Monday, 9 May 2011

Vittorio Arrigoni, Gaza, January 8 2011

Take some kittens, some soft little pussycats, and put them in a box,” says Jamal, a surgeon at Al Shifa hospital, the main one in Gaza, while a nurse places a couple of cardboard boxes just in front of us, covered with spots of blood. “Seal the box, and with all your weight and your strength jump on it until you hear the bones crack, and the last miaow is choked.” As I stare at the boxes dumbfounded, the doctor continues, “Now try to imagine what would happen immediately after a scenario like that was publicised: the justified outrage of the world, complaints by animal welfare organisations…” The doctor continues his story, and I cannot remove my eyes for a moment from those boxes placed at my feet. “Israel has locked up hundreds of civilians in a school as if in a box, dozens of children, and then crushed it with the full brunt of its bombs. And what were the reactions of the world? Almost nothing.
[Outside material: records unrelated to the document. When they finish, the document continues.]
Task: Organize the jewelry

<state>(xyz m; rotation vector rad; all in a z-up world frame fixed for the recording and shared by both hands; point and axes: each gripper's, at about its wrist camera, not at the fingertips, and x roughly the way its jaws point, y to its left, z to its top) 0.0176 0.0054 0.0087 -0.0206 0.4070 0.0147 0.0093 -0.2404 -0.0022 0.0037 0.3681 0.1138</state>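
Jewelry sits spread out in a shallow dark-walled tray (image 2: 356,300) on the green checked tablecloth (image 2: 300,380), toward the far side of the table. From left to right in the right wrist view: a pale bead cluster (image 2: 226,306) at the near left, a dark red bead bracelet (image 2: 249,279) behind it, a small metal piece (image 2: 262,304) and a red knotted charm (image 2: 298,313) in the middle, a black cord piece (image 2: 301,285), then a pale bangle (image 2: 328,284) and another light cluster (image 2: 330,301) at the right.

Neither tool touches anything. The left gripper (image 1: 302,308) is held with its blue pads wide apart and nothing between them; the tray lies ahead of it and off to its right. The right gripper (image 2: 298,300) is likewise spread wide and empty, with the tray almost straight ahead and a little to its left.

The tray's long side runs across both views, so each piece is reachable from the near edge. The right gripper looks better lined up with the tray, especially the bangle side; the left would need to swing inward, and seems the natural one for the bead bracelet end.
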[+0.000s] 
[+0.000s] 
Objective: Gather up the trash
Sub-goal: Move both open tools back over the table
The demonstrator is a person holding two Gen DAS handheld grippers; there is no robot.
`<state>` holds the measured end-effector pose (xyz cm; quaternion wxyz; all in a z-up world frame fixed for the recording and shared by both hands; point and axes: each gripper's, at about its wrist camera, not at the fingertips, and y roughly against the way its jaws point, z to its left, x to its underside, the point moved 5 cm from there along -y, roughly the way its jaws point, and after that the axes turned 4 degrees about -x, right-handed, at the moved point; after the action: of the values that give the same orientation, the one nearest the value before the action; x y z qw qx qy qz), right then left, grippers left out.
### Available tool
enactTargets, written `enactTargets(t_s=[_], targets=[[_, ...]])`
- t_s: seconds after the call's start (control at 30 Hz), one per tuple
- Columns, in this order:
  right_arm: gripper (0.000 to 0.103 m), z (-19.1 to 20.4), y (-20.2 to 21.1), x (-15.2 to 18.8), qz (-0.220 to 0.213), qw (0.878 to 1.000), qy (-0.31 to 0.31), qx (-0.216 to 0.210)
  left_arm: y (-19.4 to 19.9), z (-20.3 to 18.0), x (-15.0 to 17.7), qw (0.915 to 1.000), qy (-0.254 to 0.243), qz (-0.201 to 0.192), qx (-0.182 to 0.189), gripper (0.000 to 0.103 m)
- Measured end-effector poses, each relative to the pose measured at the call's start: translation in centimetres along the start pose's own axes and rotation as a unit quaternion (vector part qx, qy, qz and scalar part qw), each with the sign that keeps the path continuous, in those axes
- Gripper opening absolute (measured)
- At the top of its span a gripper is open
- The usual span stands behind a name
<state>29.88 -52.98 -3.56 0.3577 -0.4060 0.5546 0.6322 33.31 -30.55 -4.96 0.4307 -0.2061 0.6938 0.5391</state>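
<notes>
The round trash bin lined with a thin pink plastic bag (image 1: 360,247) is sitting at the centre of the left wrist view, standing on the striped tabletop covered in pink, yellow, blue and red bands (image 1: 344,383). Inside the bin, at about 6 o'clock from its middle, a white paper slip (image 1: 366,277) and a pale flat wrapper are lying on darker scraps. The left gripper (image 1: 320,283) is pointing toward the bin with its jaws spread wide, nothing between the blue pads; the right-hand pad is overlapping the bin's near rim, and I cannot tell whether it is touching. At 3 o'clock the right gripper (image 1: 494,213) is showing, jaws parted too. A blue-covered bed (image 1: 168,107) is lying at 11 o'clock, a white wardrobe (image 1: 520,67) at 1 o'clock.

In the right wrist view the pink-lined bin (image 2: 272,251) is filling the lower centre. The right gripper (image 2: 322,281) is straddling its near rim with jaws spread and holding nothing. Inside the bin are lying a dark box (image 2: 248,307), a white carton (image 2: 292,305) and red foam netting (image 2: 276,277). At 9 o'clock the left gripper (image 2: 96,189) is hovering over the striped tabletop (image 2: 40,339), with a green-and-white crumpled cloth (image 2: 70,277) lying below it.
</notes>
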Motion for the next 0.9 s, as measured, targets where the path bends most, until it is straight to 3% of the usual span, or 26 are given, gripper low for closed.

It would have been better to be born animals, rather than Palestinians; we would have been better protected.”
At this point, the doctor bends towards one of the boxes, and opens it in front of me. Inside are mutilated limbs, arms and legs from the knee down or entire femurs, amputated from the injured who had come from the UN Fakhura School in Jabalia, more than 50 victims until now. Pretending I had an urgent phone call, I take my leave of Jamal; in fact, I head to the toilet, double up, and vomit.